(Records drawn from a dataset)
-----

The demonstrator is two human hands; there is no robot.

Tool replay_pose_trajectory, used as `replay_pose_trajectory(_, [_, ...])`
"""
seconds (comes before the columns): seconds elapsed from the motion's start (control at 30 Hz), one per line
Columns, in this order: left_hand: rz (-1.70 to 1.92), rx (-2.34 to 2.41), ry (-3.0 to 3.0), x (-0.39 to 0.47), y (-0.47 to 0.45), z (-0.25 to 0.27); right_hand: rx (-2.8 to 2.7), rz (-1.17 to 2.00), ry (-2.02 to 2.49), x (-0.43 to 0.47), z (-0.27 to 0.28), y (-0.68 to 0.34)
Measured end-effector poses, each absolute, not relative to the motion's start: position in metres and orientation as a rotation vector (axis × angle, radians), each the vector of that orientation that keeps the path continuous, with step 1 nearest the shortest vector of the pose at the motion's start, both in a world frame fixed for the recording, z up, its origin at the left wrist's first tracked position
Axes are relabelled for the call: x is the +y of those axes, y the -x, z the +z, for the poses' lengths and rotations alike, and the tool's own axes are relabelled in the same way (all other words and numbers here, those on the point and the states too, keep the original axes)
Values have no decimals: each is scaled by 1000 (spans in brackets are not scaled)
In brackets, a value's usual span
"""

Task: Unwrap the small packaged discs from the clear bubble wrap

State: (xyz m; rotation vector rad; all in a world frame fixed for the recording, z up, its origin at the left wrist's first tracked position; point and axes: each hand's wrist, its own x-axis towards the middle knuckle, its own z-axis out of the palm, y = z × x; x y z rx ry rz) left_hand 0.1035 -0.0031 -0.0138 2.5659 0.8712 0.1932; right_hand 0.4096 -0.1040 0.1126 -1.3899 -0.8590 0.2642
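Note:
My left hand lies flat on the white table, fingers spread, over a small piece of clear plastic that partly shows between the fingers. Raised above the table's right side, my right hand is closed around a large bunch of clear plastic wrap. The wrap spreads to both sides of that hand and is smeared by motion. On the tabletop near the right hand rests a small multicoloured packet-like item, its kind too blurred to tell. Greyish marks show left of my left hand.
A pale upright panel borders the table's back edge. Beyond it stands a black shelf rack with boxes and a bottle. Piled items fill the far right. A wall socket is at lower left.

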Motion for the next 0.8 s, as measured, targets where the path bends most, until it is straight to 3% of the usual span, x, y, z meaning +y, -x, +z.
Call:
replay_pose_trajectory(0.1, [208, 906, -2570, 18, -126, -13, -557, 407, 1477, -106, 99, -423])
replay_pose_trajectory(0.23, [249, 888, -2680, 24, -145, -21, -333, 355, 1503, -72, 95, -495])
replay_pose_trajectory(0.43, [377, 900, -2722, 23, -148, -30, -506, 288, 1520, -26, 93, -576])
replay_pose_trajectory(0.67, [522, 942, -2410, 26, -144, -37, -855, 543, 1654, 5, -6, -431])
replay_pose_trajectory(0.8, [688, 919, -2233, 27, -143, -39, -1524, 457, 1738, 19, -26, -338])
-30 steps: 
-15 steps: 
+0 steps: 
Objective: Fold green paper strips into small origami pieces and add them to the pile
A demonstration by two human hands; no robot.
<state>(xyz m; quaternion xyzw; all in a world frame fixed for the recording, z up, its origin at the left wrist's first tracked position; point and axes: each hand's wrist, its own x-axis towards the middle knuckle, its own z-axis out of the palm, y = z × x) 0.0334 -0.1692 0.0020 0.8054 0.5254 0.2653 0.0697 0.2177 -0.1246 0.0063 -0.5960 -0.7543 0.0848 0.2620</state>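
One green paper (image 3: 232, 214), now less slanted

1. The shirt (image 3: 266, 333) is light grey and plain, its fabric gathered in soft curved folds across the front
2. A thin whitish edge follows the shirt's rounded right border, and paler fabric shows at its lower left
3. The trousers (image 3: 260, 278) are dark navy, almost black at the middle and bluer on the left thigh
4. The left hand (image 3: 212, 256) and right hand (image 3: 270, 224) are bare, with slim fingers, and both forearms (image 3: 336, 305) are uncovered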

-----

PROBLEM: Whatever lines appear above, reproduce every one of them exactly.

ANSWER FOR THIS EXERCISE:
The demonstrator is two human hands; there is no robot.

Tool replay_pose_trajectory, used as `replay_pose_trajectory(_, [_, ...])`
"""
seconds (comes before the columns): seconds elapsed from the motion's start (control at 30 Hz), one per line
Columns, in this order: left_hand: rz (-1.70 to 1.92), rx (-2.34 to 2.41), ry (-3.0 to 3.0), x (-0.39 to 0.47), y (-0.47 to 0.45), z (-0.25 to 0.27); right_hand: rx (-2.8 to 2.7), rz (-1.17 to 2.00), ry (-2.02 to 2.49), x (-0.43 to 0.47), z (-0.27 to 0.28), y (-0.68 to 0.34)
Measured end-effector poses, each absolute, not relative to the motion's start: position in metres and orientation as a rotation vector (axis × angle, radians), each the vector of that orientation that keeps the path continuous, with step 1 nearest the shortest vector of the pose at the motion's start, both in a world frame fixed for the recording, z up, its origin at the left wrist's first tracked position
Axes are relabelled for the call: x is the +y of those axes, y the -x, z the +z, for the poses' lengths and rotations alike, and the tool's own axes are relabelled in the same way (all other words and numbers here, those on the point and the states too, keep the original axes)
Values have no decimals: each is scaled by 1000 (spans in brackets are not scaled)
In brackets, a value's usual span
"""

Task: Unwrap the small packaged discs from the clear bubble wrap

State: (xyz m; rotation vector rad; all in a world frame fixed for the recording, z up, its origin at the left wrist's first tracked position; point and axes: each hand's wrist, its own x-axis towards the middle knuckle, its own z-axis out of the palm, y = z × x; x y z rx ry rz) left_hand 0.1035 -0.0031 -0.0138 2.5659 0.8712 0.1932; right_hand 0.4096 -0.1040 0.1126 -1.3899 -0.8590 0.2642
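Note:
My left hand lies flat on the white table, fingers spread, over a small piece of clear plastic that partly shows between the fingers. Raised above the table's right side, my right hand is closed around a large bunch of clear plastic wrap. The wrap spreads to both sides of that hand and is smeared by motion. On the tabletop near the right hand rests a small multicoloured packet-like item, its kind too blurred to tell. Greyish marks show left of my left hand.
A pale upright panel borders the table's back edge. Beyond it stands a black shelf rack with boxes and a bottle. Piled items fill the far right. A wall socket is at lower left.
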
Motion for the next 0.8 s, as measured, targets where the path bends most, until it is straight to 3% of the usual span, x, y, z meaning +y, -x, +z.
Call:
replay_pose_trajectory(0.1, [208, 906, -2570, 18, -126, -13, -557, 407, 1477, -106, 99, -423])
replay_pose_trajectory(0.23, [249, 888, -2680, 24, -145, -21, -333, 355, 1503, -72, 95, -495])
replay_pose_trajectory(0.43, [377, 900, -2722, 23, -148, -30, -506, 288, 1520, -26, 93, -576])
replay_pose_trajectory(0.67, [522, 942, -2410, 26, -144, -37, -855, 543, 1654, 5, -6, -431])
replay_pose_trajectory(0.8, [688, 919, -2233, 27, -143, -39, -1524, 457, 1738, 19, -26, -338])
-30 steps: 
-15 steps: 
+0 steps: 
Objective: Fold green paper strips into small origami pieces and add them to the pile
A demonstration by two human hands; no robot.
<state>(xyz m; quaternion xyzw; all in a world frame fixed for the recording, z up, its origin at the left wrist's first tracked position; point and axes: each hand's wrist, its own x-axis towards the middle knuckle, its own z-axis out of the palm, y = z × x) 0.0334 -0.1692 0.0020 0.8054 0.5254 0.2653 0.0697 0.2177 -0.1246 0.0063 -0.5960 -0.7543 0.0848 0.2620</state>
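One green paper (image 3: 232, 214), now less slanted

1. The shirt (image 3: 266, 333) is light grey and plain, its fabric gathered in soft curved folds across the front
2. A thin whitish edge follows the shirt's rounded right border, and paler fabric shows at its lower left
3. The trousers (image 3: 260, 278) are dark navy, almost black at the middle and bluer on the left thigh
4. The left hand (image 3: 212, 256) and right hand (image 3: 270, 224) are bare, with slim fingers, and both forearms (image 3: 336, 305) are uncovered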

There is nothing else to this exercise.